Henry and June: From the Unexpurgated Diary of Anaïs Nin
- First edition
- Author: Anaïs Nin
- Language: English
- Genre: Memoir, Diary
- Publisher: Harcourt Brace Jovanovich
- Publication date: 1986
- Media type: Print (Hardcover and Paperback)
- ISBN: 978-0-15-140003-4
- OCLC: 13333571
- Dewey Decimal: 818/.5203 B 19
- LC Class: PS3527.I865 Z4642 1986

= Henry and June =

1986 book excerpted from diaries of Anaïs Nin

Henry and June: From the Unexpurgated Diary of Anaïs Nin (full title Henry and June: From a Journal of Love: The Unexpurgated Diary of Anaïs Nin 1931-1932) is a 1986 book that is based upon material excerpted from the unpublished diaries of Anaïs Nin. It corresponds temporally to the first volume of Nin's published diaries, written between October 1931 and October 1932, yet is radically different, in that the book begins with a description of the landscape of and around her home and never mentions her husband, whereas Henry and June begins with discussion of Nin's sex life and is full of her struggles and passionate relationship with husband Hugo, and then, as the diary/memoir progresses, other lovers.
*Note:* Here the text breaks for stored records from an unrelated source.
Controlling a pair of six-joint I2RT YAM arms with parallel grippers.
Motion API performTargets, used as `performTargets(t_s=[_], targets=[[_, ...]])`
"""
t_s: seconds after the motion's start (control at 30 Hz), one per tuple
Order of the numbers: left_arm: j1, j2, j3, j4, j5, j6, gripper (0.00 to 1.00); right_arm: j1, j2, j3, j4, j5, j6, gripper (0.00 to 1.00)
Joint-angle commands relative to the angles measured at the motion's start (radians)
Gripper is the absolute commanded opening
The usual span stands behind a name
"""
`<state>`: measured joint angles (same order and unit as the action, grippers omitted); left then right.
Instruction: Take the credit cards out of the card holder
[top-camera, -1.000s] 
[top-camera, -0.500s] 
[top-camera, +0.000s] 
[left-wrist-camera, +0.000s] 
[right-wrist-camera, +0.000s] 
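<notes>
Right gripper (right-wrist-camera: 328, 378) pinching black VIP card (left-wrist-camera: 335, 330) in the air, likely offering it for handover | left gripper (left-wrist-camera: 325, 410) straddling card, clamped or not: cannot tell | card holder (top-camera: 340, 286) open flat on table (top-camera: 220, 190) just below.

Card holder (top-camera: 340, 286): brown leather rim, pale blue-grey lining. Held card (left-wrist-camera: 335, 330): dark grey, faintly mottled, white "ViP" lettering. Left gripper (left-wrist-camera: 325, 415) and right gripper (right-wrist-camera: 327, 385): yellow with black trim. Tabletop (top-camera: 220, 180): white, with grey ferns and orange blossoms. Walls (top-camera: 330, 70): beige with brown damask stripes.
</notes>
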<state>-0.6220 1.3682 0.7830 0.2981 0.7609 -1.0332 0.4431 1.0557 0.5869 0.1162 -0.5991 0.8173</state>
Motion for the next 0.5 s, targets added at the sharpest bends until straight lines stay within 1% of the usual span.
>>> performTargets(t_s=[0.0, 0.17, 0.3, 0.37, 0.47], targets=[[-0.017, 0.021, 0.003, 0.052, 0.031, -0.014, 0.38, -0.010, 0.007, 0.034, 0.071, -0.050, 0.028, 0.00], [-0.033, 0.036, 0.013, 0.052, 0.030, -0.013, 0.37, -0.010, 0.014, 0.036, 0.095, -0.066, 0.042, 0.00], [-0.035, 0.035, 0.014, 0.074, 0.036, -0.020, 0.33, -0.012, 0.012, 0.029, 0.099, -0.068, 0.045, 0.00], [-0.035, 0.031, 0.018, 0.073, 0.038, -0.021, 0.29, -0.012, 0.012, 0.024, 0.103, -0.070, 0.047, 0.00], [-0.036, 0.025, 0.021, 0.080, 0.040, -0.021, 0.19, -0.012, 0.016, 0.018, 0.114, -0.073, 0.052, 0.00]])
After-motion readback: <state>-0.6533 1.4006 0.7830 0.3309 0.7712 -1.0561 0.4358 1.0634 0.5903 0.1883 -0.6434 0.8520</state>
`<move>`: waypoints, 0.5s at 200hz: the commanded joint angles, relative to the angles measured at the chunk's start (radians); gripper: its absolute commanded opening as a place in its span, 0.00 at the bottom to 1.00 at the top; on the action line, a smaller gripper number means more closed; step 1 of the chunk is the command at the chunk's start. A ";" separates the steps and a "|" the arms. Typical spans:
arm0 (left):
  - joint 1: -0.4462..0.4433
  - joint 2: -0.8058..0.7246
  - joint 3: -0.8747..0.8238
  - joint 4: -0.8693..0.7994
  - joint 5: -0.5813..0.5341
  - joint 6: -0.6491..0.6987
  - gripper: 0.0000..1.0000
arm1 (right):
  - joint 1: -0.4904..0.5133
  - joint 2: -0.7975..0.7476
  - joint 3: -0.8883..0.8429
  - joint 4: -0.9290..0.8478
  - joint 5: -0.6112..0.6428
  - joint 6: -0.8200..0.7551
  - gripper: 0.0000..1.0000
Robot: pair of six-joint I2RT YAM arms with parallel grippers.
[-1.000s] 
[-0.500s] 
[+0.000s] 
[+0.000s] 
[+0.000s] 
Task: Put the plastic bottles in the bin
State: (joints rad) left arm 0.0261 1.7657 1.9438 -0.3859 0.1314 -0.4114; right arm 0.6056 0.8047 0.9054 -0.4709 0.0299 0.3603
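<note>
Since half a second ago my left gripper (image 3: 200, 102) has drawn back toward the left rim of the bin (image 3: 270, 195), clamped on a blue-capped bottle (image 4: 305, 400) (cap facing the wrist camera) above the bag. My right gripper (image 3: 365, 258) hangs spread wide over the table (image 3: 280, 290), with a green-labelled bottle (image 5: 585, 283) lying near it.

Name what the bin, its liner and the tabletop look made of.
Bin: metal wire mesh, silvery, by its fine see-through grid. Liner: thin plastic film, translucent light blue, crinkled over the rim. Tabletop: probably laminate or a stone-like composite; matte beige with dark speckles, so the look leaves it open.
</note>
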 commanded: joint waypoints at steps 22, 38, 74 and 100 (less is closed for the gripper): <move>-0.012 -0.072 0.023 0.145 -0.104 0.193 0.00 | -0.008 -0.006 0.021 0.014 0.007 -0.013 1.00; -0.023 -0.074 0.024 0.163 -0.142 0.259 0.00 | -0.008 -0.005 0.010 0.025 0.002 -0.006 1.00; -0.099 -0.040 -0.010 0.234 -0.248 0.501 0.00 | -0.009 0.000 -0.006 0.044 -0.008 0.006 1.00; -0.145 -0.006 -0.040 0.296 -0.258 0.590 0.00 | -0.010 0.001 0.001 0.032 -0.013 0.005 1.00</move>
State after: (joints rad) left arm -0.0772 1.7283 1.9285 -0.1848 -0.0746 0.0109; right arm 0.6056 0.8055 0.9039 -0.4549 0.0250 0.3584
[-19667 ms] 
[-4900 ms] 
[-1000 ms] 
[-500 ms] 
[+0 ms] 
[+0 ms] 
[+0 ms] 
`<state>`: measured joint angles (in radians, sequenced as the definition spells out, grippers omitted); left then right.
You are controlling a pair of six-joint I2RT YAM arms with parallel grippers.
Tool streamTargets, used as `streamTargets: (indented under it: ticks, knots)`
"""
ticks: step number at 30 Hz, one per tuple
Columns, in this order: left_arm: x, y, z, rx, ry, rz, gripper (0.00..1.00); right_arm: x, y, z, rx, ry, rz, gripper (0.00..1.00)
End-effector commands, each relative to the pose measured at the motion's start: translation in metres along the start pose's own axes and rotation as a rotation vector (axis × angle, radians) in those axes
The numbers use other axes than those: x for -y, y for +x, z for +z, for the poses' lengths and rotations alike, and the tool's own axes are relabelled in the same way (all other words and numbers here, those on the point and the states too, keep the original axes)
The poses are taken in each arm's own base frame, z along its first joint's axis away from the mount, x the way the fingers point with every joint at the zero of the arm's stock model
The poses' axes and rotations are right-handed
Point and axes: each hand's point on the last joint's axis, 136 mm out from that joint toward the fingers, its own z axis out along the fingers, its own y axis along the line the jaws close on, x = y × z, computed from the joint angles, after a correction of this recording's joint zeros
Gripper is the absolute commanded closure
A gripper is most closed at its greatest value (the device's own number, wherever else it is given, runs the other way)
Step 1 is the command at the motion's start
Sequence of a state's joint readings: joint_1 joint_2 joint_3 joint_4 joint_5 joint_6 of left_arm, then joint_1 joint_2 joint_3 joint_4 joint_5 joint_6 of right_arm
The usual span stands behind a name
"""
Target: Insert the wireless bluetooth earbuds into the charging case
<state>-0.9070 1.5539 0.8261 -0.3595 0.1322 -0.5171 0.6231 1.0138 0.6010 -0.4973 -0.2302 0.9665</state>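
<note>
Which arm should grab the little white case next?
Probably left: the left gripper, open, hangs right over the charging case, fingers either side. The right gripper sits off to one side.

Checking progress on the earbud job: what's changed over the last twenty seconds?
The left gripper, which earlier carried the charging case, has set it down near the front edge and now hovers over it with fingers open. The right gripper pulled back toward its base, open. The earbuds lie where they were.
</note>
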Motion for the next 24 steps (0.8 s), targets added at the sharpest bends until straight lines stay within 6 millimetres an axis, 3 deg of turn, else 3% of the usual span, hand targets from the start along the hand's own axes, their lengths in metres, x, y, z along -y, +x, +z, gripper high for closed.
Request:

This, the first of the unexpurgated diaries, concentrates on her passionate involvement with the writer Henry Miller and his wife June Miller.

Nin's source material—her diaries—was able to spawn two dramatically different narratives about the same time period, both widely read and praised. The expurgated diary reveals Nin the philosopher and amateur but astute psychologist. The unexpurgated diary reveals a woman breaking out into wild sexual discovery. It is introduced by her second—bigamous—husband.
A film based on the book was released in 1990.

== Plot ==
At the end of 1931, Nin finds herself dissatisfied with being a timid, faithful wife to her banker husband, Hugh Parker Guiler. Nin and her husband contemplate the possibility of opening their relationship, and determine that it would threaten their marriage. However, when Anais meets June Miller, she is magnetically drawn to her and perceives June to be the most beautiful and charismatic woman she has ever met. Nin pursues an extremely intense, ambiguous, sexually charged friendship with her. When June leaves, Nin becomes involved with Henry, and begins an uninhibited sexual and emotional affair with him, which prompts an intellectual and sensual awakening. A friendship is formed between the two that was maintained throughout both artists' lives.

== Adaptations ==
The book was later filmed as Henry & June directed by Philip Kaufman, with Fred Ward as Henry, Uma Thurman as June, and Maria de Medeiros as Anaïs Nin. The movie, released in 1990, was the first film to be released in the United States with an NC-17 rating.

The same year the book was also adapted into a film as The Room of Words (La stanza delle parole), a low-budget Italian production directed by Franco Molé.